Capping off 2019, they surprised fans everywhere with the seven-song conceptual EP, It Comes In Waves. Not only did it tally 1 million total streams in less than a month, but it engendered some of the best reviews of the group’s career. In a 9-out-of-10 star review, Metal Injection claimed, “It’s 30 minutes of doom, death metal, atmosphere, and storytelling that is hands down the best thing they’ve ever done,” and Decibel dubbed it, “the most interesting and varied record of The Acacia Strain’s nearly-twenty-year career.” 

With It Comes In Waves as a launchpad, they ramped up this momentum in 2020.

“We fully experimented on It Comes In Waves,” Vincent continues. “It made us grow musically. When we got back in the studio, we didn’t follow a typical formula. We integrated the sound of It Comes In Waves into what we normally would’ve done. Slow Decay is a culmination of everything that The Acacia Strain is mashed into twelve solid songs.”

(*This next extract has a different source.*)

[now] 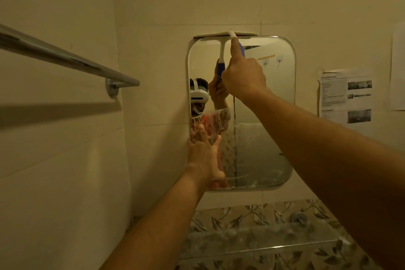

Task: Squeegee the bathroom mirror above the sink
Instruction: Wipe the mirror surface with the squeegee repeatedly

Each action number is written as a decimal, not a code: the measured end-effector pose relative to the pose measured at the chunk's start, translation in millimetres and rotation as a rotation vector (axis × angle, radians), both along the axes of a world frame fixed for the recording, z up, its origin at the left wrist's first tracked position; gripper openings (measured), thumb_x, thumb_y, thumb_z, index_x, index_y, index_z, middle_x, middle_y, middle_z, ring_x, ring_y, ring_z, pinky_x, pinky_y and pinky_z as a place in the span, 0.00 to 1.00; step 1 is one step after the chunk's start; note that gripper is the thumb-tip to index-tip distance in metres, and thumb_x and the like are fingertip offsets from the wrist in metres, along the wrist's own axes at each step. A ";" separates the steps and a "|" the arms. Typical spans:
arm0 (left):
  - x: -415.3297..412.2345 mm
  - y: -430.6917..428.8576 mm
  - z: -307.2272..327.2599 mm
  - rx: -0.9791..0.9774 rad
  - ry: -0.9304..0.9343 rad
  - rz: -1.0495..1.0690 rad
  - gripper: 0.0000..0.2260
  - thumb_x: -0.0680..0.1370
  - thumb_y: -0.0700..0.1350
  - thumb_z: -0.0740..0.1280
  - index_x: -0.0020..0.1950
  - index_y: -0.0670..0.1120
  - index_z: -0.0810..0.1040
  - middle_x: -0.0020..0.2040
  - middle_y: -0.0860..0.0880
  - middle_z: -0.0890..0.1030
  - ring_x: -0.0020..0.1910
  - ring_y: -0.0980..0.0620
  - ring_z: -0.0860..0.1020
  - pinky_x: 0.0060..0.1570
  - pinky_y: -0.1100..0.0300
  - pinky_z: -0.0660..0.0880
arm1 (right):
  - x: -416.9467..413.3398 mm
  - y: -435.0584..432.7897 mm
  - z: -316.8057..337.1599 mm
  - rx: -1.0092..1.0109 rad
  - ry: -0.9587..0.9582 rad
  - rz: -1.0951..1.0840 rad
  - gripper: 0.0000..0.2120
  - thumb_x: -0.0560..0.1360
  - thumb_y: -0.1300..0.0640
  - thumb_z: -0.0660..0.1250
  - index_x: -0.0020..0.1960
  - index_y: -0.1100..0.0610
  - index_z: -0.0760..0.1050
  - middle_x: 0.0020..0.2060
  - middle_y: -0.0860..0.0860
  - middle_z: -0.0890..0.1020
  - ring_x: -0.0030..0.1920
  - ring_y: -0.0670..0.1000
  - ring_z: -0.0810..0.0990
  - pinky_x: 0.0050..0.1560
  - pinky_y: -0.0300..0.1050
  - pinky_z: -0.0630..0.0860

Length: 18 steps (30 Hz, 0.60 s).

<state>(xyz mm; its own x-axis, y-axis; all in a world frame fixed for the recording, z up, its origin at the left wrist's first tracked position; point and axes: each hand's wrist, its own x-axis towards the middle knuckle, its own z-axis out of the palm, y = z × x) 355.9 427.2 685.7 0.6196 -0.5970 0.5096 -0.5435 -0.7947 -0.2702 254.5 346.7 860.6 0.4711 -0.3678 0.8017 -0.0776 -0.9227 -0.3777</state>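
Head: one squeegee (210, 34), one mirror (274, 94), two hands (242, 76) (202, 155)

Dim, warm yellow-brown light; left of the grip of the right hand (243, 78) on the squeegee (214, 34), towel bar (65, 57) casts a soft shadow band beneath; frame edges bow; mirror (263, 149) below the grip hazy.

Chrome towel bar (65, 59) left, printed sheet (345, 98) taped right, glass shelf (263, 240) below

Squeegee (225, 34) at top of mirror (274, 105)
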 end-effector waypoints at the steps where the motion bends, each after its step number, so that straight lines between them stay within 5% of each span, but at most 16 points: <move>1: -0.4 0.6 -0.3 0.004 -0.003 0.001 0.53 0.65 0.71 0.70 0.82 0.55 0.46 0.78 0.30 0.39 0.73 0.30 0.61 0.72 0.40 0.61 | 1.3 -0.4 -0.8 -0.005 0.000 -0.007 0.38 0.82 0.62 0.58 0.82 0.44 0.40 0.43 0.57 0.76 0.37 0.52 0.76 0.42 0.52 0.82; 11: -1.1 -1.1 -1.5 -0.015 0.000 -0.008 0.53 0.65 0.70 0.69 0.82 0.53 0.48 0.78 0.30 0.41 0.75 0.27 0.56 0.72 0.39 0.61 | 4.5 -1.8 -14.8 -0.048 -0.132 0.030 0.39 0.81 0.62 0.60 0.82 0.45 0.40 0.41 0.55 0.78 0.36 0.53 0.79 0.40 0.55 0.83; 18: -3.9 -5.1 1.1 -0.005 0.000 0.021 0.53 0.65 0.70 0.69 0.82 0.54 0.48 0.78 0.30 0.42 0.77 0.28 0.51 0.73 0.38 0.60 | -1.2 -3.4 -21.4 -0.031 -0.005 0.023 0.41 0.81 0.61 0.62 0.82 0.43 0.39 0.48 0.58 0.77 0.43 0.54 0.79 0.46 0.54 0.83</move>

Throughout September 2019, The Acacia Strain recorded at Griffin’s studio alongside producer Randy LeBoeuf [Kublai Khan, Left Behind] in Des Moines, IA. Even though they tracked drums at the same spot for It Comes In Waves, it marked the first time they cut a whole record in Iowa and worked with Randy. Additionally, they expanded the soundscapes with wooden frog and other “weird percussion instruments.” 

As a whole, they also perfected their patented approach.

“We were able to write emotional doom songs,” states Vincent. “We’re trying to evolve, and we hope people evolve with us.”

They introduced this chapter with the seven-inch D in February. “Feed A Pigeon Breed A Rat” slips from an ominous ticking into a crushing chug as the vocalist screams, “It feels like hell.” Meanwhile, the accompanying “Seeing God” [feat. Aaron Heard of Jesus Piece & Nothing] teeters between a gnashing riff and guttural growls.

“These two tracks bridge the gap,” he goes on. “‘Feed A Pigeon Breed A Rat’ is about how certain parts of society are just ignorant to the norm. Sometimes, you have to follow the rules in order to survive though. ‘Seeing God’ is the beginning of the explanation of what’s to come. It’s a style of death metal we’ve hoped to do for a long time. We’ve also wanted to showcase guest vocalists, and Aaron killed it.”

In March, the E seven-inch touts “Solace and Serenity” and “The Lucid Dream” [feat. Jess Nyx]. According to Vincent, “Those two songs plunge you deeper into this world.” April’s C seven-inch boasts his two personal favorites: “Crossgates” and “I Breathed in the smoke deeply it tasted like death and I Smiled” [feat. Zach Hatfield of Left Behind]. The latter hinges on a hulking beat as it builds towards a hypnotic and haunting refrain warped and wrapped in a delicate doom-scape.

“It’s about a very emotional time in my life,” admits Vincent. “I recorded it last, so I could make sure I was emotionally available to record it. The time didn’t break me, but what I was going through shines through.”
During May, A unleashed “Inverted Person” and “Chhinnamasta” as June’s Y delivered “One Thousand Painful Stings [feat. Courtney LaPlante of Spiritbox & iwrestledabearonce] and the finale “EARTH WILL BECOME DEATH.” LaPlante’s inclusion widened the scope yet again.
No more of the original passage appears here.